PROBLEM TO WORK ON
Make an exact copy of all the entries, with the pictures left out.

[INFORMATION SHOWN Boundary: Start]

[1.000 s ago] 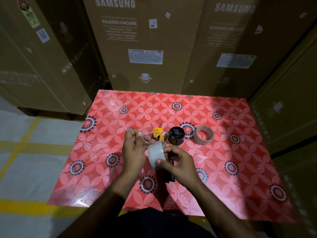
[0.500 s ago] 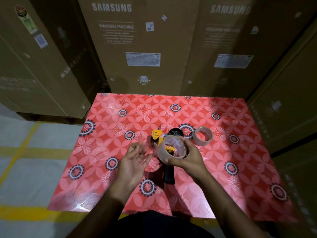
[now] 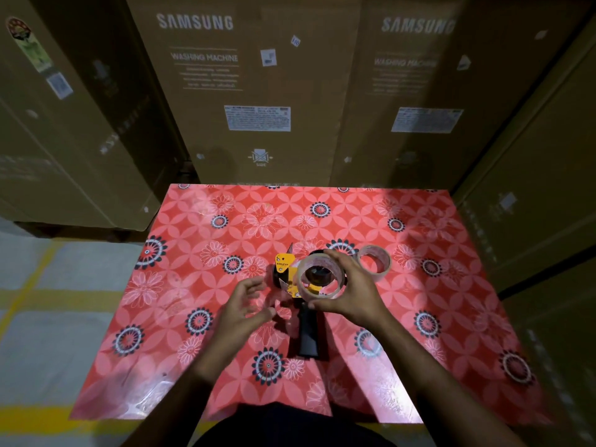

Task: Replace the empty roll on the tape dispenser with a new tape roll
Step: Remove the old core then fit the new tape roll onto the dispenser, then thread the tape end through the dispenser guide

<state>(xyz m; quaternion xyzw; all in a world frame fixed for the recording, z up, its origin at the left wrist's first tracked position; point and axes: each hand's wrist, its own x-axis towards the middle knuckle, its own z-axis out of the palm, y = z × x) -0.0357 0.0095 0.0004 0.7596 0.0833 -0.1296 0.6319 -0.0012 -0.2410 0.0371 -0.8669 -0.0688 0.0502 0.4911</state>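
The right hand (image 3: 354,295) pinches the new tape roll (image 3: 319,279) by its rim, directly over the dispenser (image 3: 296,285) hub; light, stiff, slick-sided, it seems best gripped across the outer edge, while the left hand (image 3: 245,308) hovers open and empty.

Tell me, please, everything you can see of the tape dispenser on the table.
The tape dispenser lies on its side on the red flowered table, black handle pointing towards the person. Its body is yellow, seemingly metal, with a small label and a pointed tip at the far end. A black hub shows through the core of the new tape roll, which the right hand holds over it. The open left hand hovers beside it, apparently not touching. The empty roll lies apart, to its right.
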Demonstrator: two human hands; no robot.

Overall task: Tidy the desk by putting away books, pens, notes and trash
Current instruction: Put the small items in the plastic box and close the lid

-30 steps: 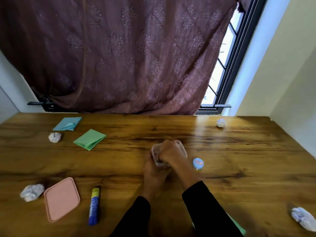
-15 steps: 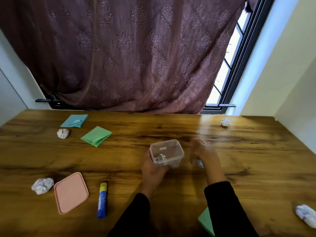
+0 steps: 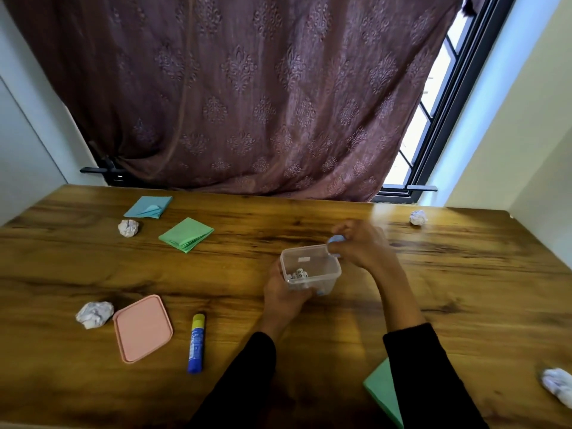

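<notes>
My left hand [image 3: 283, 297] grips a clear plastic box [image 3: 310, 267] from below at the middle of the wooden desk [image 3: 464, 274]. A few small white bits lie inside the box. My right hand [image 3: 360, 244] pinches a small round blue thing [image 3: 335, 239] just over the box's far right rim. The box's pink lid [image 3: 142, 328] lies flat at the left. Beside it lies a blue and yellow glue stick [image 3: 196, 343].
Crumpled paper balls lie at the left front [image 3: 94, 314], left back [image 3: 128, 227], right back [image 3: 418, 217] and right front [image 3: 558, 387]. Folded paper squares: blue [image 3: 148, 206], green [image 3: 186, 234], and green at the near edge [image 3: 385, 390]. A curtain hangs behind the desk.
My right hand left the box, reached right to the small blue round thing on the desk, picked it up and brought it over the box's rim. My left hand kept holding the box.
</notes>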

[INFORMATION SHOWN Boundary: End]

RESPONSE TO THE TASK
[1.000 s ago] 
[0.500 s ago] 
[now] 

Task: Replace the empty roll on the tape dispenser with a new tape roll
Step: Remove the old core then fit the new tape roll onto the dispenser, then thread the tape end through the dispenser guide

<state>(xyz m; quaternion xyzw; all in a world frame fixed for the recording, z up, its origin at the left wrist's first tracked position; point and axes: each hand's wrist, its own x-axis towards the middle knuckle, its own z-axis out of the palm, y = z × x) -0.0357 0.0095 0.0004 0.7596 0.0833 -0.1296 0.6319 -0.0012 -0.2410 0.0371 -0.8669 -0.0688 0.0502 0.4911</state>
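The right hand (image 3: 354,295) pinches the new tape roll (image 3: 319,279) by its rim, directly over the dispenser (image 3: 296,285) hub; light, stiff, slick-sided, it seems best gripped across the outer edge, while the left hand (image 3: 245,308) hovers open and empty.

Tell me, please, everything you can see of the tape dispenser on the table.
The tape dispenser lies on its side on the red flowered table, black handle pointing towards the person. Its body is yellow, seemingly metal, with a small label and a pointed tip at the far end. A black hub shows through the core of the new tape roll, which the right hand holds over it. The open left hand hovers beside it, apparently not touching. The empty roll lies apart, to its right.
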Demonstrator: two human hands; no robot.

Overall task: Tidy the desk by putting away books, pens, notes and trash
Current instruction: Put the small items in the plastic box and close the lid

-30 steps: 
-15 steps: 
+0 steps: 

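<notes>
My left hand [image 3: 283, 297] grips a clear plastic box [image 3: 310, 267] from below at the middle of the wooden desk [image 3: 464, 274]. A few small white bits lie inside the box. My right hand [image 3: 360, 244] pinches a small round blue thing [image 3: 335, 239] just over the box's far right rim. The box's pink lid [image 3: 142, 328] lies flat at the left. Beside it lies a blue and yellow glue stick [image 3: 196, 343].
Crumpled paper balls lie at the left front [image 3: 94, 314], left back [image 3: 128, 227], right back [image 3: 418, 217] and right front [image 3: 558, 387]. Folded paper squares: blue [image 3: 148, 206], green [image 3: 186, 234], and green at the near edge [image 3: 385, 390]. A curtain hangs behind the desk.
My right hand left the box, reached right to the small blue round thing on the desk, picked it up and brought it over the box's rim. My left hand kept holding the box.
</notes>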

No more output remains.